“That blue ribbon’s new—or almost new—if ever I saw new ribbon,” cried Hall, who was in a mood to dispute every word.

“Oh yes. It was new when I left Rouen. I have another piece in my trunk to put on when this shall wear out.”

“Well, it’s a horrid heathenish thing to do, Master Van Rheyn; and, though it may be gold, I don’t believe Miss Emma Aberleigh would ever have gave countenance to it. Leastways before she lived among them foreign French folks,” added Hall, virtually dropping the contest, as Van Rheyn slipped the cross out of view within his night-shirt. “What she might have come to, after she went off there, Heaven alone knows. Be you going to drink this tea, sir, or be you not?”

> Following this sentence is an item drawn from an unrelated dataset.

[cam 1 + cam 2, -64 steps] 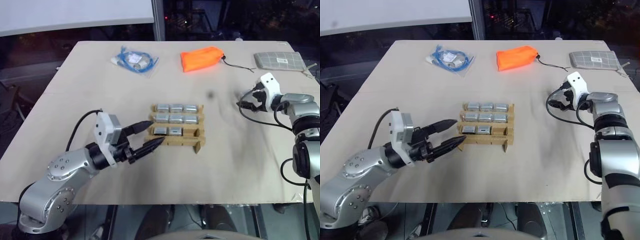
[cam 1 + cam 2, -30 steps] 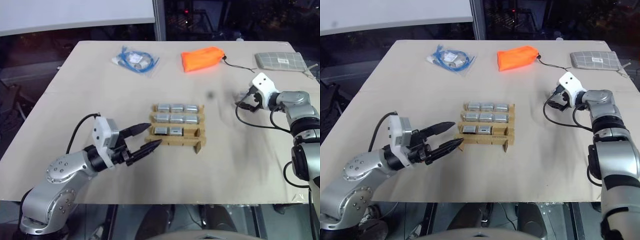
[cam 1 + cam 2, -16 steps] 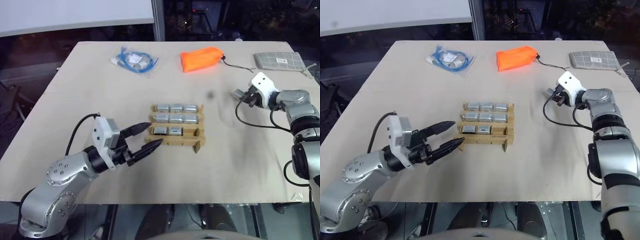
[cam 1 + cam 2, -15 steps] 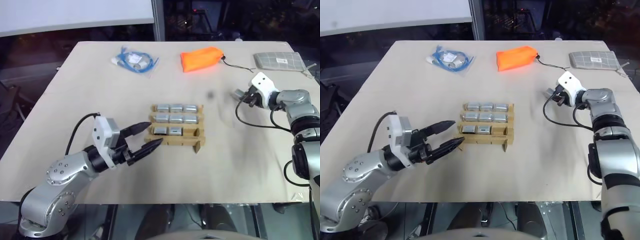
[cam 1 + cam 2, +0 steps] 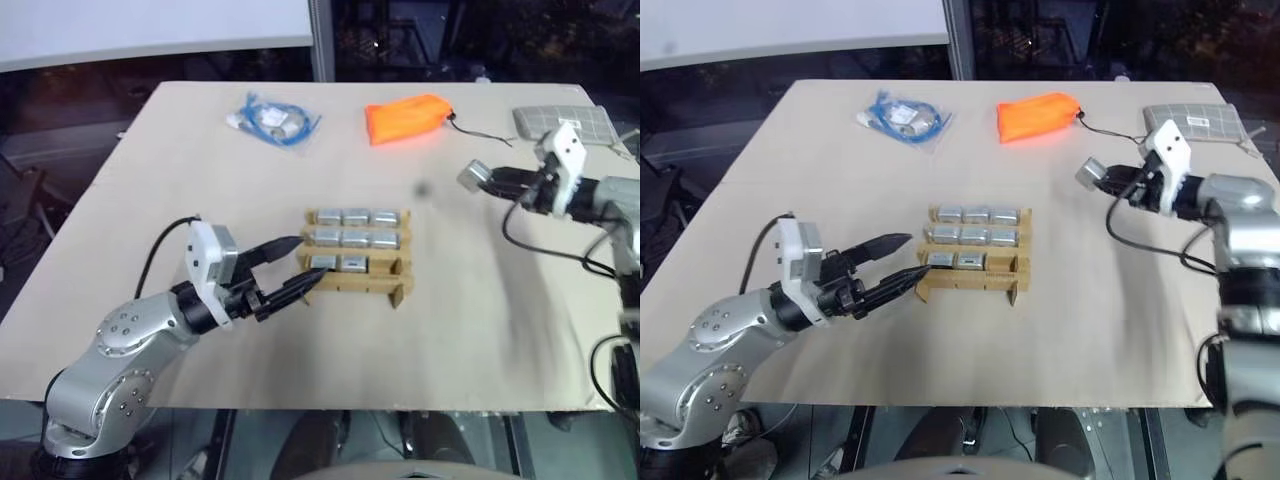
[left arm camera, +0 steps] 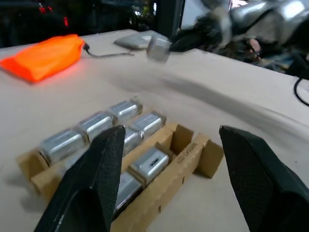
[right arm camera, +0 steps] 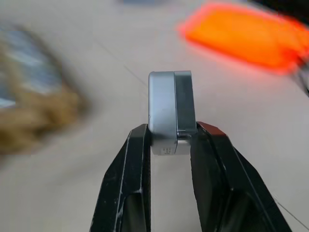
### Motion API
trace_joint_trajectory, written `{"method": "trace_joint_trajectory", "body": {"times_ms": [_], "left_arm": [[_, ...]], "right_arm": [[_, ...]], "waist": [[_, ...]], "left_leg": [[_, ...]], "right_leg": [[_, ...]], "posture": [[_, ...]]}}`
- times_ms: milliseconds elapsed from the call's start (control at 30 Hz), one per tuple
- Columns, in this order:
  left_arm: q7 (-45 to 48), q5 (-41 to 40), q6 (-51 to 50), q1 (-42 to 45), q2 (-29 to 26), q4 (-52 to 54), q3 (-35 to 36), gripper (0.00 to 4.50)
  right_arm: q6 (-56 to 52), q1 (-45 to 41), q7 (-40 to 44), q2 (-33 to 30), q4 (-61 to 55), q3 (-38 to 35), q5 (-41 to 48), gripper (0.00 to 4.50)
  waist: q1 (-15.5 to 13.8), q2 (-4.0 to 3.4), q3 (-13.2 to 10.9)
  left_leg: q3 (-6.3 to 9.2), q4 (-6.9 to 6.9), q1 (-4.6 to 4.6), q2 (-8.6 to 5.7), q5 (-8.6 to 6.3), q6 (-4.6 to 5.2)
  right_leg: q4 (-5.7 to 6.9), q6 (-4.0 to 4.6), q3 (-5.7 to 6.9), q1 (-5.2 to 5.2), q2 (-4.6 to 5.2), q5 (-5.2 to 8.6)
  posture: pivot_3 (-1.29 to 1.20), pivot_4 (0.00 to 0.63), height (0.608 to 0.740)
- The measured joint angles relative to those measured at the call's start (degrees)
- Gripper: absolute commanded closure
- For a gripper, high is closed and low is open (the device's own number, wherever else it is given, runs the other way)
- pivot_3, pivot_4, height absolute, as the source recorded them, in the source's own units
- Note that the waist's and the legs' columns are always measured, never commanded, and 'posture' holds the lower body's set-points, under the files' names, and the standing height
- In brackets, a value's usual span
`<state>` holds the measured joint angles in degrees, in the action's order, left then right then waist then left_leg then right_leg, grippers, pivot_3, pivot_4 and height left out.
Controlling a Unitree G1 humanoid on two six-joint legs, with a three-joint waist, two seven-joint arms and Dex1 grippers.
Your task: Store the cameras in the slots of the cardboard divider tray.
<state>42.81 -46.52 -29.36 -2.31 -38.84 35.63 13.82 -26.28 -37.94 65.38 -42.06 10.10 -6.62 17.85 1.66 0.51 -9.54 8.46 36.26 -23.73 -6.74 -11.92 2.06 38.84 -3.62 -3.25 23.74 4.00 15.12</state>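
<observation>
Right claw (image 7: 169, 140) clamped on a camera (image 7: 171, 111), held above the table's right side, clear of the tray (image 5: 352, 280) mid-table. Left claw (image 5: 285, 265) apart, steadying the tray's left edge; near-right slot free.

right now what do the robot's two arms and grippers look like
Both arms are silver-grey metal with rounded, bolted joint housings, black wrist sections and a white boxy camera module above each wrist. Loose black cables loop along them. The left gripper and right gripper each have two tapered black fingers, textured on the inner faces.
</observation>
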Motion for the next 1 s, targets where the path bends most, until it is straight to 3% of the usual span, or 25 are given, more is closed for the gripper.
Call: {"method": "trace_joint_trajectory", "body": {"times_ms": [167, 300, 467, 733, 1000], "left_arm": [[5.9, -4.2, 0.0, -4.9, -2.0, -0.4, 5.7, 1.29], [8.8, -6.0, 0.0, -8.5, -3.4, 0.4, 9.2, 1.29], [9.4, -7.8, -0.2, -14.3, -4.3, 4.1, 13.5, 1.29], [3.1, -7.8, -0.8, -14.0, -4.3, 8.9, 12.6, 1.29], [2.5, -7.5, -0.1, -15.8, -3.9, 8.9, 12.6, 1.29]], "right_arm": [[-11.2, 9.9, -2.2, -0.4, -26.4, -0.5, 10.5, 3.78], [-10.9, 12.1, -4.0, 0.3, -31.6, 3.3, 10.5, 3.78], [-6.8, 13.5, -4.3, 1.1, -31.4, 10.1, 7.0, 3.78], [2.0, 12.6, -3.9, 4.2, -24.9, 17.5, 0.8, 3.78], [10.0, 11.7, -2.0, 4.1, -18.1, 19.1, -3.9, 3.78]], "waist": [[0.1, 0.00, 0.0], [-0.6, 0.04, 0.0], [-1.3, 0.04, 0.0], [-1.3, 0.05, 0.0], [-1.3, 0.05, 0.0]], "left_leg": [[-0.05, 0.00, 0.05, 0.03, -0.02, 0.03], [-0.06, 0.04, 0.04, 0.03, -0.02, 0.03], [-0.05, 0.05, 0.02, 0.02, -0.03, 0.03], [-0.04, 0.04, 0.03, 0.02, -0.02, 0.02], [-0.04, 0.04, 0.03, 0.02, -0.02, 0.02]], "right_leg": [[0.01, 0.00, -0.04, -0.01, 0.01, 0.01], [-0.02, 0.00, -0.02, -0.04, 0.03, 0.01], [-0.05, 0.00, 0.02, -0.04, 0.06, 0.01], [-0.05, 0.00, 0.03, -0.05, 0.04, 0.01], [-0.07, 0.00, 0.04, -0.05, 0.03, 0.01]], "posture": [[0.00, 0.150, 0.740], [0.00, 0.150, 0.740], [0.00, 0.150, 0.740], [0.00, 0.150, 0.740], [0.00, 0.150, 0.740]]}}
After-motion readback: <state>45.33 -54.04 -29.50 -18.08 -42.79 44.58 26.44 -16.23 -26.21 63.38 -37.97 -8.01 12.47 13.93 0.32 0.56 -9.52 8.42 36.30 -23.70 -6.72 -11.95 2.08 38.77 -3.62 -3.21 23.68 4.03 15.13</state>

Van Rheyn drank the tea and thanked her for bringing it, his gratitude shining also out of his nice grey eyes. Hall took back the cup and tucked him up again, telling him to get a bit more sleep and he would be all right in the morning. With all her prejudices and sourness, she was as good as gold when any of us were ill.


“Not bathe! Not bathe! I say, you fellows, here’s a lark. Bristles thinks he’d better not try the water.”

It was a terribly hot evening, close upon sunset. Finding ourselves, some half-dozen of us, near the river, Van Rheyn being one, the water looked too pleasant not to be plunged into. The rule at Dr. Frost’s was, that no boy should be compelled to bathe against his inclination: Van Rheyn was the only one who had availed himself of it. It was Parker who spoke: we were all undressing quickly.

“What’s your objection, Miss Charlotte? Girls bathe.”

“They would never let me go into cold water at home,” was the patient answer. “We take warm baths there.”